The improvements to the PETase activity so far have not been dramatic, and we are nowhere near to a solution to plastic crisis but this research will definitely help scientists to understand how this promising enzyme breaks down PET and further they will understand how to they could make it work faster by manipulating its active parts. It is fairly unusual to be able to engineer enzymes to work better than they have evolved through nature. But, scientists can think of engineered enzymes which can break PET down to its building blocks which will enable the ability to do full bottle-to-bottle recycling. This could give scientists an exciting opportunity to overtake evolution by engineering optimized forms of PETase. After characterizing the structure of the enzyme by bludgeoning it with x-rays from the UK’s Diamond Light Source, which can hit objects with beams 10 billion times brighter than the Sun and helping scientists to distinguish individual atoms from one another.

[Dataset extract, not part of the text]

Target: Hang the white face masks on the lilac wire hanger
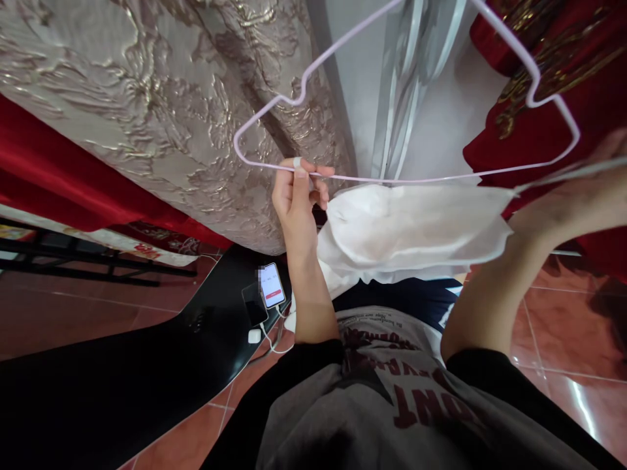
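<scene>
A pale pink hanger point(435, 177) hangs upright in front of me, its lower bar running across the view. My left hand point(300, 189) pinches that bar near its left end, thumb in front; a white band is round one finger. White thin cloth point(411, 225) lies just below the bar, spread between my forearms. From its right corner a thin white strap stretches to the right edge. My right hand point(607, 156) is at that edge, blurred and partly cut off beside the strap; its fingers cannot be made out.
Embossed beige curtain fabric point(186, 117) fills the upper left, with red cloth point(98, 176) below it. A black bench point(122, 365) at the left bears a lit phone point(272, 285), a dark phone point(254, 304) and a white charger point(254, 336). Gold-patterned red cloth point(553, 124) hangs at right.
</scene>
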Demonstrator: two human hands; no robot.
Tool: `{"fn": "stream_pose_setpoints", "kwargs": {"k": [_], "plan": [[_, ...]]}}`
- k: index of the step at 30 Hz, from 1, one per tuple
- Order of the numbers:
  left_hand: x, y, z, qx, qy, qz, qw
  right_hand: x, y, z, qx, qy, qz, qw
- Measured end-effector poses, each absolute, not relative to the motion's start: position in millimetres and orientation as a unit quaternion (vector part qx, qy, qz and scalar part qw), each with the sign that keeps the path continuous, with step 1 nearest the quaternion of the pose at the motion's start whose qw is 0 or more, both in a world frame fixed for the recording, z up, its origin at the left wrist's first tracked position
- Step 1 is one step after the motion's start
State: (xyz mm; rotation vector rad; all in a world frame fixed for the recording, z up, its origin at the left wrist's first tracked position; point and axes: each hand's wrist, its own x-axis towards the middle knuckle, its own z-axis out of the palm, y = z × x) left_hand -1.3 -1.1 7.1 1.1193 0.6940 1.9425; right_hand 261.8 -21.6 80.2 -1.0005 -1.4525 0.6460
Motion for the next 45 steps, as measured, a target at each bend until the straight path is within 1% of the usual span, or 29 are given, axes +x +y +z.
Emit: {"fn": "stream_pose_setpoints", "kwargs": {"k": [4, 8, 11, 13, 18, 20, 21, 23, 25, 26, 28, 31, 33, 34, 36, 38, 40, 41, 43, 44, 45], "plan": [[5.8, -0.6, 4.0, 0.435, 0.272, 0.759, 0.402, 246.6, -35.4, 68.3, -0.43, -0.663, 0.25, 0.559], [9.8, -2.3, 4.8, 0.438, 0.282, 0.757, 0.395, 239.8, -32.3, 50.7, -0.426, -0.699, 0.158, 0.552], [1.6, -4.0, 5.6, 0.446, 0.327, 0.748, 0.367, 238.7, -24.0, 38.5, -0.437, -0.734, 0.12, 0.506], [-10.9, -4.1, 3.9, 0.443, 0.347, 0.758, 0.33, 239.6, -21.2, 33.1, -0.451, -0.736, 0.112, 0.492], [-54.6, 0.7, -0.8, 0.417, 0.362, 0.821, 0.144, 245.1, -24.0, 29.0, -0.455, -0.721, 0.11, 0.511], [-66.2, 4.0, 5.1, 0.436, 0.346, 0.823, 0.116, 245.7, -25.0, 28.6, -0.453, -0.724, 0.105, 0.509], [-69.3, 5.8, 10.8, 0.451, 0.333, 0.819, 0.126, 245.4, -25.3, 28.2, -0.45, -0.727, 0.101, 0.509], [-70.9, 9.4, 27.6, 0.484, 0.318, 0.794, 0.185, 243.6, -26.3, 27.0, -0.443, -0.73, 0.09, 0.512], [-68.8, 13.7, 49.5, 0.524, 0.332, 0.74, 0.261, 241.1, -27.9, 25.6, -0.443, -0.728, 0.076, 0.517], [-67.4, 16.2, 61.4, 0.546, 0.344, 0.712, 0.279, 239.9, -28.8, 25.0, -0.447, -0.725, 0.069, 0.52], [-64.3, 21.8, 84.8, 0.602, 0.367, 0.654, 0.272, 238.1, -30.1, 24.1, -0.457, -0.721, 0.062, 0.518], [-58.8, 29.2, 112.4, 0.7, 0.382, 0.559, 0.229, 237.1, -30.1, 22.8, -0.456, -0.725, 0.069, 0.512], [-54.7, 31.5, 120.6, 0.734, 0.393, 0.507, 0.223, 238.0, -29.0, 21.5, -0.452, -0.729, 0.074, 0.509], [-52.7, 31.7, 120.3, 0.729, 0.402, 0.503, 0.231, 238.8, -28.3, 20.7, -0.452, -0.729, 0.075, 0.508], [-48.9, 31.0, 110.1, 0.675, 0.418, 0.552, 0.255, 240.8, -27.3, 19.1, -0.458, -0.728, 0.076, 0.505], [-43.4, 30.0, 88.3, 0.576, 0.405, 0.656, 0.271, 242.0, -27.0, 18.1, -0.46, -0.727, 0.078, 0.503], [-33.1, 29.1, 60.0, 0.453, 0.362, 0.766, 0.278, 240.8, -27.6, 18.2, -0.459, -0.73, 0.079, 0.5], [-25.7, 28.4, 45.8, 0.383, 0.353, 0.797, 0.305, 238.9, -28.2, 18.5, -0.458, -0.731, 0.078, 0.5], [-7.8, 25.5, 21.5, 0.348, 0.347, 0.806, 0.331, 233.7, -29.8, 19.1, -0.453, -0.735, 0.076, 0.498], [1.4, 23.4, 12.7, 0.349, 0.331, 0.796, 0.368, 231.2, -30.3, 18.9, -0.447, -0.738, 0.076, 0.5], [9.6, 21.2, 6.3, 0.362, 0.312, 0.794, 0.376, 229.7, -30.2, 18.2, -0.438, -0.734, 0.075, 0.513]]}}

The research team changed the structure of PETase slightly in order to compare it with another enzyme which can break down cut in (a polymer found in the protective coating in plants). The process conferred PETase with a 20-percent improvement in degrading PET. This much improvement though is not exactly a radical shift from the original but it does promise the potential to go further and turn the enzyme into something with real, significant applications. Scientists hope of making the enzyme stable and active at temperatures above 158 degrees Fahrenheit, where PET becomes rubbery and breaks down 10 to 100 times faster. On the negative side of research, we can say that while any modified bacteria used in bioreactors are likely to be highly controlled, the fact that it evolved to degrade and consume plastic in the first place suggests this material we rely on so heavily may not be as durable as we thought. Further, if more bacteria began eating plastic in the wild, then products and structures of plastics designed to last many years could come under threat and the plastics industry would face the serious challenge of preventing its products becoming contaminated with hungry micro-organisms.